According to folk law of old, we all have a twin somewhere in the world and while the person I saw was not my twin it certainly made me look twice.
The resemblance was uncanny, the only difference was the look of déjà vu that spread across her face. However the biggest surprise was when she spoke to me and asked if we had met before, it was quite funny really because I always thought that sort of thing only happened in the movies.
After a brief interlude we shared a parting smile.
If history does indeed repeat itself then this one is best avoided. Watching a familiar face with no knowledge of me walk way was a strange feeling, but it was a much nicer way to part than the last time.
Today was a day like all the others
When will I get the resolution I so desperately seek?
When will I be free of it all…
There was no reason for it, suddenly though I just began to feel incredibly overwhelmed by sadness.
Could this be a simple mood fluctuation or perhaps something more…
I could sit and think of three people I share close bonds with that could have influenced this feeling, even though they are not in my immediate company. It’s strange but it feels almost like loss. I dislike feelings like this, but it seems I have no choice until, I will have to sit in silence with it until I lose consciousness.
What a waste of life this has become.
Life moves on
So do people too
But we will always carry the pain deep down inside.
It would seem today that the seas are calm
There is only thoughtless rivers
This is one of the good days…
I had a thought.
Over the years spent trying to help people as not only a form of distraction, but also validation too I’ve noticed something.
The reason I’m struggling so much now is because the help I want is being refused and I guess I just feel it’s not fair.
I know, pathetic right?
The issues of the last year, no… 3 years are nothing in comparison to what some people face but in the minds eye they can all be sorted easily, yet I am made to wait and jump through hoops to get what I need. While I appreciate the people who are trying o support me it doesn’t make any difference because they can’t give me what I need, the worst part is the longer this goes on the more mental damage is being done and that’s the hardest part to live with.
I wish I wasn’t such a coward. i wish I could do it but my head stops me because logically I know it’s a fools errand and no good will come of it, but the thought of relieving the sheer mental strain is so tempting it can drive one in to madness. This is why isolation is my friend, it keeps me safe.
It seems that on a daily basis I want to turn to alcohol, not as a crutch but to wash away my logic and act on pure instinct and emotion. I know I would do what needs to be done under it’s influence, but I also know it would be a stupid thing to do. What other choice do I have though.

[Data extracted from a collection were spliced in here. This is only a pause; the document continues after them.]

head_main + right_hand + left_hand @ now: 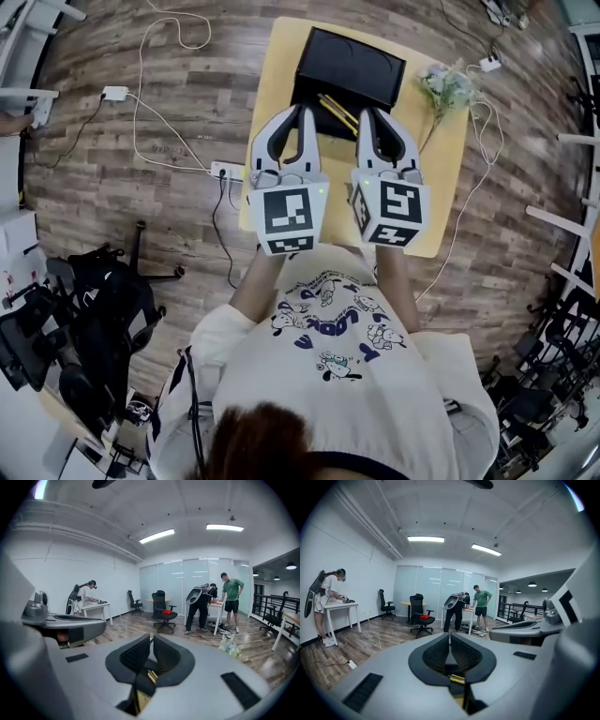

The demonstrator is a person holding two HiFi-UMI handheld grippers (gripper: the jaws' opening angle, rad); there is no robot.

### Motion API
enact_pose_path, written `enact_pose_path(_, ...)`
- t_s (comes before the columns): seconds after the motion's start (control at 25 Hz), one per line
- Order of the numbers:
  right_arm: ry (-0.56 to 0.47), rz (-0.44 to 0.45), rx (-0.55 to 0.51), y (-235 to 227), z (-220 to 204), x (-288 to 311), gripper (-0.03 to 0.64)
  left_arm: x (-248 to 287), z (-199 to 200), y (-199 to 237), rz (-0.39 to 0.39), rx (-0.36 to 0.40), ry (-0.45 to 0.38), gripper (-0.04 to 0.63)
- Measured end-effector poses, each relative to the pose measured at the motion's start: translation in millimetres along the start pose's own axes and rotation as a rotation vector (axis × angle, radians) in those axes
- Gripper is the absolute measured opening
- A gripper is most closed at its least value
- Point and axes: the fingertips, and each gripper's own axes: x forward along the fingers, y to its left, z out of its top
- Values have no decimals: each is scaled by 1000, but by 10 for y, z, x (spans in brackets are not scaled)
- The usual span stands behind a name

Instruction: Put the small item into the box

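The head camera is looking steeply down from above the person, taking in the table (272, 75), the box (356, 56) and a wide spread of floor from well away. The camera on the left gripper (450, 637) is sitting close behind its jaws and facing almost level across the room. The one on the right gripper (151, 639) is doing likewise. These 2 views are sharing the red-seated office chair (423, 618) and the person in green (232, 592), and each is catching the other gripper at its edge. The right gripper view and the head view are both showing the flowers (448, 84).
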Motion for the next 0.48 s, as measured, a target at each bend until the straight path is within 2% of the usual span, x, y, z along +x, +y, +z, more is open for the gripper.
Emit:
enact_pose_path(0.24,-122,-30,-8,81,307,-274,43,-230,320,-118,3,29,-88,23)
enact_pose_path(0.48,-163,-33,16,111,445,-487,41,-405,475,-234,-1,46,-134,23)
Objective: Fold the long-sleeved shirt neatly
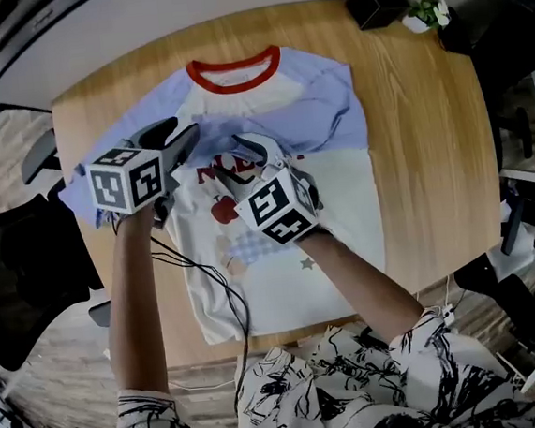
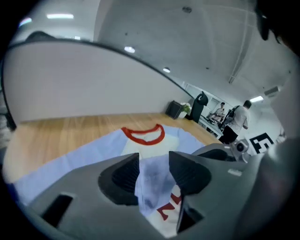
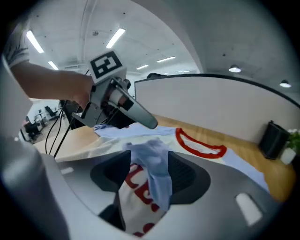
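Blue cloth of one sleeve [image 1: 311,124] is lying folded in across the chest of the shirt [image 1: 291,262]. Its end is standing between the jaws of the right gripper [image 3: 149,166]. Those jaws are sitting well apart, with a gap showing beside the cloth, so the sleeve looks let go rather than clamped. The left gripper [image 2: 154,166] is hovering just to the left of it in the head view. Its jaws are partly apart with blue cloth showing through the gap below them, and nothing is being pinched as far as its own view tells.

The step in hand appears to be laying this sleeve down. To do it well, the right gripper should be coming away straight and low so the cuff drops flat instead of standing up in a crumple (it is bunching a little now). The left gripper can be pressing or smoothing the end so it is not dragged back. The sleeve should end up lying inside the body's outline, and the other sleeve [image 1: 75,194], hanging over the bench [image 1: 432,164] at the left of the frame, is likely next.

The shirt is lying face up in the middle of the bench, print showing. Its collar [image 1: 235,70] is pointing to the top of the head view and its hem [image 1: 278,322] to the bottom, nearest the person. Its long axis is running nearly straight up and down the frame.
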`<state>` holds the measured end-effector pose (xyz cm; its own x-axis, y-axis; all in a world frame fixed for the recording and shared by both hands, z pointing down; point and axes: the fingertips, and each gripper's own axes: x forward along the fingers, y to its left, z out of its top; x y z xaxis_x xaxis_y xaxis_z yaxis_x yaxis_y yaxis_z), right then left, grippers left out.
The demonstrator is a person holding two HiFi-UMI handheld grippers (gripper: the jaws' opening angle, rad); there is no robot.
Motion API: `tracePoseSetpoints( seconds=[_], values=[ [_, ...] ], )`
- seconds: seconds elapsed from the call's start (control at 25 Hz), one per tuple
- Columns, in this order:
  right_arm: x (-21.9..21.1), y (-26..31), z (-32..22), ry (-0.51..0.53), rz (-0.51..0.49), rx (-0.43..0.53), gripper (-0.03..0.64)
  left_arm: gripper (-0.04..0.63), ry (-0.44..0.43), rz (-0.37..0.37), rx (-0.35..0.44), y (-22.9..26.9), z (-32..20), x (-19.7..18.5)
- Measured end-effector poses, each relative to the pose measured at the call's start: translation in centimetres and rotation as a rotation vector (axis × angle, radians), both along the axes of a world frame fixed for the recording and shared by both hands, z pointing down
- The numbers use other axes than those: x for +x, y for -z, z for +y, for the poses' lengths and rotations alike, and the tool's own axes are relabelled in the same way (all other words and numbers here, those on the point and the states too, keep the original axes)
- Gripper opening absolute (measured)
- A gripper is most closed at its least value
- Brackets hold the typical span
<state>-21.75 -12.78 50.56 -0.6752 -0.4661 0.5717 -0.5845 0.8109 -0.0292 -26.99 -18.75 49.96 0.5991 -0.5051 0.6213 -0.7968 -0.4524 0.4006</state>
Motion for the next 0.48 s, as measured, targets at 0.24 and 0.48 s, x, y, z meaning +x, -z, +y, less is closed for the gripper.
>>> tracePoseSetpoints(
  seconds=[0.24, 0.48],
  values=[
    [6.8, 0.5, -1.7, -0.085, 0.048, 0.035, 0.302, 0.114, 0.033, 0.039, -0.274, -5.8, -0.8, 0.9],
    [12.6, -0.7, -3.3, -0.163, -0.063, -0.104, 0.301, 0.018, 0.069, 0.191, -0.054, 0.7, 0.3, -0.6]
  ],
)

On top of all of this I have picked up some for of strange anxiety. It feels like I am being watched, but by who I don’t know. It’s like their eyes are burning in to the back of my head and their presence draws ever closer, each time I turn round though there is no one there, it’s only my imagination playing tricks on me again.
Penance is an interesting thing.
I want to live in a time where survival is more important than creature comforts
Where the worth of a person is decided by their actions and not their possessions
Oh how I yearn to be free of the mediocrity, to be free of it all.